In fiscal year 2020, the budget will record the first $1 trillion deficit since the financial crisis of the last decade. Furthermore, the federal government’s debt to the public is now projected to exceed the nation’s collective income in 2028, reaching a debt-to-GDP ratio over 100 percent. In a new report, the Committee for Economic Development of The Conference Board (CED) recommends bipartisan strategies to constrain the exploding public debt. Time to Face Up: The Growing Urgency for Tackling our Nation’s Debt outlines key areas that Congress should focus on to stop growing deficits.
“Policymakers must commit to addressing the deficit without allowing politics to forestall this needed meaningful reform,” said Joseph Kasputys, Chairman and CEO of Economic Ventures, LLC.
“If Washington cannot agree to bend the debt-burden curve downward, then we will not be able to achieve a responsible budget posture. The business community presents this approach and demands that our policymakers take action to reduce the deficit,” said Mike Archbold, former CEO of GNC Holdings.
CED believes that deficit reduction that stops the debt from growing faster than the economy is the absolute minimum standard of fiscal responsibility for the Congress and the president at this time. Realistically, a budget remedy of that magnitude must be nonpartisan.

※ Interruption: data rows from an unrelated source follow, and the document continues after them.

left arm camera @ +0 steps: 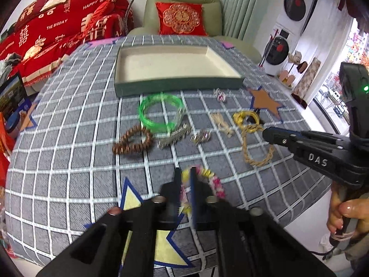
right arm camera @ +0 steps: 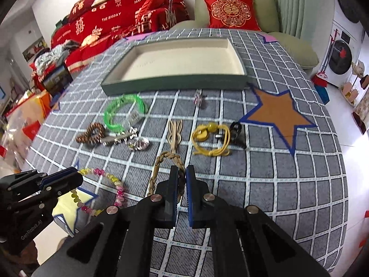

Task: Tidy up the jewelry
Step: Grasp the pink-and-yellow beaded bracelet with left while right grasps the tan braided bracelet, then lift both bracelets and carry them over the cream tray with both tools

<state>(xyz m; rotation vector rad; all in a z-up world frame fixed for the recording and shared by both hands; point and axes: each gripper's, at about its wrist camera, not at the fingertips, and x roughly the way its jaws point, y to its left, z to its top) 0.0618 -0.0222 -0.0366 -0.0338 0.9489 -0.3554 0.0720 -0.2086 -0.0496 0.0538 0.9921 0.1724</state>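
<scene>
Both grippers are pinching jewelry low in their frames: the right gripper (right arm camera: 182, 180) is clamping a tan braided cord bracelet (right arm camera: 161, 161), the left gripper (left arm camera: 184, 180) a pink-and-yellow beaded bracelet (left arm camera: 212, 182). Each looks light, limp and likely to be dangling, so gripping across the strand suits it. Upper centre, the shallow green cream-lined tray (left arm camera: 177, 85) is waiting on the grey checked tablecloth (left arm camera: 69, 161).

Two wrist fisheyes, close above the checked tablecloth (left arm camera: 69, 161), angled down, both facing the tray (right arm camera: 175, 85).
</scene>
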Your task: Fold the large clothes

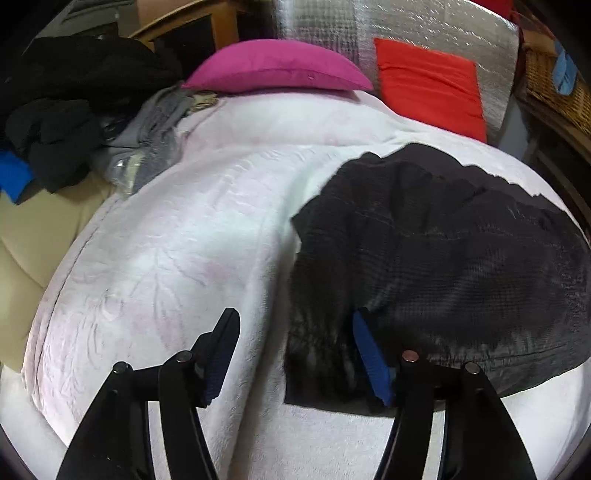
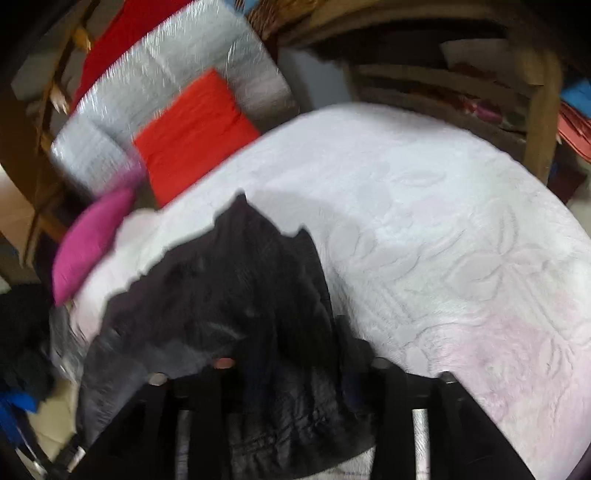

Resolving the budget problem requires touching every element of the budget, including items that are strongly favored by one party or another.
“The fiscal health of our nation depends on proactive leaders making the hard choices now to ensure a safe and prosperous future for the nation,” said Bernard Bailey, Chairman and CEO of Authentix.
To help reduce the deficit and promote economic growth, CED recommends Congress to focus on three main areas in which budget savings are crucial:
- Health care. Health care costs are growing faster than any other operating programs, with the greatest growth in Medicare. Medicare suffers from adverse demographics including an aging population and lower birthrates, compounded strongly by “excess cost growth” in the delivery of care to each individual beneficiary. CED believes that a more market-based system is the only sustainable approach. Providing refundable tax credits to each household and allowing people to choose plans that deliver high-quality care would achieve cost-responsible consumer choice among competing health care plans, and would reduce costs.
- Social Security. Lawmakers should enact a combination of steps that include providing greater support to low-income seniors, altering the earnings formula to reduce benefits modestly for early retirees, and ensuring that the Social Security tax base keeps up with overall income growth. We should establish a goal for the Social Security program so that its cash reserve will cover one year of total benefits within 75 years. This would reestablish the “pay-as-you-go” rationale that has served us so well in the past.
- Revenue. Revenue must be an important part of deficit reduction, especially since the economic growth benefits of the 2017 tax cut act are not likely to offset the revenue loss. CED has recommended true tax reform that has an objective to maintain as much as possible of the positive growth incentive of the 2017 tax cuts, while reducing or even eliminating their revenue cost.
“By the time world financial markets react to the deficit problem, the crisis will already have reached the point of no return. A thoughtful budget solution needs the support of both political parties to achieve adequate deficit reduction,” said Pete Selleck, former chairman and president of Michelin.
The nation has courted fiscal crisis for far too long and we have come to a point where the momentum of debt growth is sufficient to damage our country irreparably. CED implores our elected officials to face up to the building crisis that many of those leaders acknowledge—but only behind closed doors. We are running out of time to arrest the steadily mounting debt that puts our nation at a greater fiscal risk with each passing year. Without bipartisan action soon, a financial disaster may fall on us all with full force at any time—and we will only have ourselves to blame.
“Fiscal responsibility is not a Republican or Democratic issue, it’s an American issue that affects the lives of all hardworking citizens. If policymakers don’t act now, they may not have the chance to act in the future,” concludes Bowman Cutter, Senior Fellow and Director at The Roosevelt Institute.